If nothing else, China has taught me how to cool my heels and be a little more “zen.” Why? Because it’s frustrating that’s why and here’s the thing: it’s always going to be frustrating.  There’s nothing to do but sit back and revel in the bitter stew that is Chinese travel.

It used to be I could show up at the train station that is within walking distance of my apartment, buy a ticket at the self-service machine, and be on my train within 30 minutes.  Now, I’ve got to haul myself across town to board the high-speed train that costs 3 times the amount and saves maybe 30 minutes. But, since it takes an hour or so to get to this new train station, I actually lose time.

And, since some yahoos decided to make a few extra bucks by buying out trains and then jacking up the ticket prices and selling them to desperate travelers on the streets, you’ve now got to have your passport handy when booking a train ticket.  China might not have the highest crime rate, but its penchant for sticky fingers is unprecedented.  I’m not a huge fan of taking out my passport for anything but international travel.  This passport business also means that I can no longer use that handy-dandy self-service machine.  Chinese people still can, but here’s the kicker – the majority of them don’t. They also apparently find the act of train travel and ticket purchasing extremely confusing.  So, I wait in line for 45 minutes behind a man desperately in need of a shower and finally show up to a window and manage to get my ticket in less than a minute.  What were you other people doing? Chatting up the ticket lady? Commenting on the weather?  It’s been raining for 2 weeks straight – can’t be much to say.

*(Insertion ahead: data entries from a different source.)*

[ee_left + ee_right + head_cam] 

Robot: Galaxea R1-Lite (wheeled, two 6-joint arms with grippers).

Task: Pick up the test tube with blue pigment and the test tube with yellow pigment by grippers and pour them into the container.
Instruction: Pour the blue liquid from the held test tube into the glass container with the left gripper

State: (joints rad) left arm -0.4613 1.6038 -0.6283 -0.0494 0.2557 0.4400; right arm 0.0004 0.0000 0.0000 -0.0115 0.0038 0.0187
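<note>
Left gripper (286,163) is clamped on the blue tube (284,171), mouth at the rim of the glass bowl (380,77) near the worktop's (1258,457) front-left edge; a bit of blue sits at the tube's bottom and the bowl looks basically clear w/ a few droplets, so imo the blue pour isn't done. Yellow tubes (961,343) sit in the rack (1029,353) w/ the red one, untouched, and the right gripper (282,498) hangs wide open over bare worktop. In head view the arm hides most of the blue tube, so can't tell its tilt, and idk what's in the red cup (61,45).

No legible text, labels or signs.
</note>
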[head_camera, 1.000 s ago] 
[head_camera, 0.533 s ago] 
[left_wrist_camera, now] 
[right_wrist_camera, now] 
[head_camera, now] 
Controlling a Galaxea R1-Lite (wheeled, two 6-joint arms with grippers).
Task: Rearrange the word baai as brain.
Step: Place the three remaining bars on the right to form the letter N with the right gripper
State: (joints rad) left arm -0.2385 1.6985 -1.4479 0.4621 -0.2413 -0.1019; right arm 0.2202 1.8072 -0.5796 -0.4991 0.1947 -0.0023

Another thing: every time I go the train station I encounter really angry people.  Again, I am confused.  Train travel is one of the easiest ways to travel. There are no luggage restrictions, you don’t have to check anything in, the security check-point is a joke as people just stream through unhindered. Are you angry that your train is sold out, lady?  Enraged at the extravagant prices when you used to pay 20 RMB for a slow train? Or maybe you didn’t get the memo on needing your id card to get out of Shanghai?  Whatever it was, it was enough to warrant your husky screams, palm slapping, and people-pushing to make your way over to customer service to put on your show again.  To which the lady manning the booth laughed at you.  I saw it.  She tried to hold it back, but the onslaught of your rage only made her laugh top lip quiver all the more as you slammed your hand down again and again.  I thank you for that show, hot pink shorts lady.  Please don’t board my train.

Although, I’ve got to say that my experience on this train hasn’t been all that calm and peaceful.  I’ve got a mother in the seat directly in front of me who thinks it’s necessary to shout at her 2-year-old son perched upon her lap.  If this is her normal level of speech, I can only imagine what it must sound like when she’s angry. And I know it’s loud even for a normal Shanghainese woman’s standard because the guy across the aisle from her is shooting her looks with a quirked brow. Every once in a while the grandfather behind me gets on his cell phone and shouts something into it – you know, just to add to the noise pollution.

I would put in my earphones and attempt to block this out, but on the way here I caught it on a seat and yanked the cord clean out of the jack. 

And so, I will work on simmering through it.  I feel like I could go home and nothing will phase me.  That’s probably not true – elevators will seem remarkably slow. And I won’t be able to yell at people anymore and get away with it because they have no idea what I’m saying. I guess no place is perfect.